DATASET EXCERPT.

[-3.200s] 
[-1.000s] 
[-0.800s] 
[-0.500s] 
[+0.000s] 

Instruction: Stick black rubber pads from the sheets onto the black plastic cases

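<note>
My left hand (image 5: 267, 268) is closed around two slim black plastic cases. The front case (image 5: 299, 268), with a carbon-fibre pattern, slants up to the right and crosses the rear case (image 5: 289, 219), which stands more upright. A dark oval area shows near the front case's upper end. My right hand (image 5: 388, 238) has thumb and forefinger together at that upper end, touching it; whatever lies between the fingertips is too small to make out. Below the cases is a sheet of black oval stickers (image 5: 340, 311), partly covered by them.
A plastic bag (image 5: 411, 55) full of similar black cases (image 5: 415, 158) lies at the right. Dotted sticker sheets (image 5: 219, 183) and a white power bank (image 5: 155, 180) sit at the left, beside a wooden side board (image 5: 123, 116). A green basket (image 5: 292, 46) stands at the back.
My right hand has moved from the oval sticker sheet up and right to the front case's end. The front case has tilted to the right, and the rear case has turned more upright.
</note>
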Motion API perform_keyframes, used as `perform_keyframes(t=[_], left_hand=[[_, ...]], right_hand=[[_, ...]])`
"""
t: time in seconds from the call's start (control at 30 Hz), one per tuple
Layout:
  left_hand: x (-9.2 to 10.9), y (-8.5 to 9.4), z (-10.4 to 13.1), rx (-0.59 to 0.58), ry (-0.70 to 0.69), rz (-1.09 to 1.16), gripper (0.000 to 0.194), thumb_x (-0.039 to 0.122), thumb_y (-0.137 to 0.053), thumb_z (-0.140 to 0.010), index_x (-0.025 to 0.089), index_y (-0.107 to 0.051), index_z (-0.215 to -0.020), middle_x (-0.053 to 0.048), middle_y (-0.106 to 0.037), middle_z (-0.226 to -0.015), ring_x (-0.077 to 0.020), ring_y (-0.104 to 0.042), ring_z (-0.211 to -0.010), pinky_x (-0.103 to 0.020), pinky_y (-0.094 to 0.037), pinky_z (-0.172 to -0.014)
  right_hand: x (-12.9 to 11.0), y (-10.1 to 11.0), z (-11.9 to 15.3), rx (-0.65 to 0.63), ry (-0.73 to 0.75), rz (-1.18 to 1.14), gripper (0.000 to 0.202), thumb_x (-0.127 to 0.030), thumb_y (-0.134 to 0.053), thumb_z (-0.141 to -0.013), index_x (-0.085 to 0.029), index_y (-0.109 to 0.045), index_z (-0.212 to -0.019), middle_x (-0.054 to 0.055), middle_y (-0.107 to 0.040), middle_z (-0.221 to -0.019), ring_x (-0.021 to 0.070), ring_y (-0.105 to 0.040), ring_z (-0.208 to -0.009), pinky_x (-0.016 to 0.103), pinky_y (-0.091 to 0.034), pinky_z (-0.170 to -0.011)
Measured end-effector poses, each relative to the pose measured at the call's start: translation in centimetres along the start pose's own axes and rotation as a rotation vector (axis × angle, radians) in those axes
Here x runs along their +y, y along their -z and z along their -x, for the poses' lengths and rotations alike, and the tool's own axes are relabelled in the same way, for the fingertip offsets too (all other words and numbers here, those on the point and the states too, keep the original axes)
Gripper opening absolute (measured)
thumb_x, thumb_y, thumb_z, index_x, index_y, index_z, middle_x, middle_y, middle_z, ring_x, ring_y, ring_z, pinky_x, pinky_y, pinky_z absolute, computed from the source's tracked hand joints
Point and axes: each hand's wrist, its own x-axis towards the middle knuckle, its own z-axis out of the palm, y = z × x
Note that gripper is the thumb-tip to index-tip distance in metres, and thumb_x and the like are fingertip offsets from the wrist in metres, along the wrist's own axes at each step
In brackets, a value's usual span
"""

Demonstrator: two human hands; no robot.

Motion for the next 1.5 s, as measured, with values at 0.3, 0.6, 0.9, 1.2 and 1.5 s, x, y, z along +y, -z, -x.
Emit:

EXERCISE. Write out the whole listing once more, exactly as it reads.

REPLY TO THE EXERCISE.
[-3.200s] 
[-1.000s] 
[-0.800s] 
[-0.500s] 
[+0.000s] 

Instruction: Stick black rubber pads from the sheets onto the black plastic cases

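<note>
My left hand (image 5: 267, 268) is closed around two slim black plastic cases. The front case (image 5: 299, 268), with a carbon-fibre pattern, slants up to the right and crosses the rear case (image 5: 289, 219), which stands more upright. A dark oval area shows near the front case's upper end. My right hand (image 5: 388, 238) has thumb and forefinger together at that upper end, touching it; whatever lies between the fingertips is too small to make out. Below the cases is a sheet of black oval stickers (image 5: 340, 311), partly covered by them.
A plastic bag (image 5: 411, 55) full of similar black cases (image 5: 415, 158) lies at the right. Dotted sticker sheets (image 5: 219, 183) and a white power bank (image 5: 155, 180) sit at the left, beside a wooden side board (image 5: 123, 116). A green basket (image 5: 292, 46) stands at the back.
My right hand has moved from the oval sticker sheet up and right to the front case's end. The front case has tilted to the right, and the rear case has turned more upright.
</note>
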Motion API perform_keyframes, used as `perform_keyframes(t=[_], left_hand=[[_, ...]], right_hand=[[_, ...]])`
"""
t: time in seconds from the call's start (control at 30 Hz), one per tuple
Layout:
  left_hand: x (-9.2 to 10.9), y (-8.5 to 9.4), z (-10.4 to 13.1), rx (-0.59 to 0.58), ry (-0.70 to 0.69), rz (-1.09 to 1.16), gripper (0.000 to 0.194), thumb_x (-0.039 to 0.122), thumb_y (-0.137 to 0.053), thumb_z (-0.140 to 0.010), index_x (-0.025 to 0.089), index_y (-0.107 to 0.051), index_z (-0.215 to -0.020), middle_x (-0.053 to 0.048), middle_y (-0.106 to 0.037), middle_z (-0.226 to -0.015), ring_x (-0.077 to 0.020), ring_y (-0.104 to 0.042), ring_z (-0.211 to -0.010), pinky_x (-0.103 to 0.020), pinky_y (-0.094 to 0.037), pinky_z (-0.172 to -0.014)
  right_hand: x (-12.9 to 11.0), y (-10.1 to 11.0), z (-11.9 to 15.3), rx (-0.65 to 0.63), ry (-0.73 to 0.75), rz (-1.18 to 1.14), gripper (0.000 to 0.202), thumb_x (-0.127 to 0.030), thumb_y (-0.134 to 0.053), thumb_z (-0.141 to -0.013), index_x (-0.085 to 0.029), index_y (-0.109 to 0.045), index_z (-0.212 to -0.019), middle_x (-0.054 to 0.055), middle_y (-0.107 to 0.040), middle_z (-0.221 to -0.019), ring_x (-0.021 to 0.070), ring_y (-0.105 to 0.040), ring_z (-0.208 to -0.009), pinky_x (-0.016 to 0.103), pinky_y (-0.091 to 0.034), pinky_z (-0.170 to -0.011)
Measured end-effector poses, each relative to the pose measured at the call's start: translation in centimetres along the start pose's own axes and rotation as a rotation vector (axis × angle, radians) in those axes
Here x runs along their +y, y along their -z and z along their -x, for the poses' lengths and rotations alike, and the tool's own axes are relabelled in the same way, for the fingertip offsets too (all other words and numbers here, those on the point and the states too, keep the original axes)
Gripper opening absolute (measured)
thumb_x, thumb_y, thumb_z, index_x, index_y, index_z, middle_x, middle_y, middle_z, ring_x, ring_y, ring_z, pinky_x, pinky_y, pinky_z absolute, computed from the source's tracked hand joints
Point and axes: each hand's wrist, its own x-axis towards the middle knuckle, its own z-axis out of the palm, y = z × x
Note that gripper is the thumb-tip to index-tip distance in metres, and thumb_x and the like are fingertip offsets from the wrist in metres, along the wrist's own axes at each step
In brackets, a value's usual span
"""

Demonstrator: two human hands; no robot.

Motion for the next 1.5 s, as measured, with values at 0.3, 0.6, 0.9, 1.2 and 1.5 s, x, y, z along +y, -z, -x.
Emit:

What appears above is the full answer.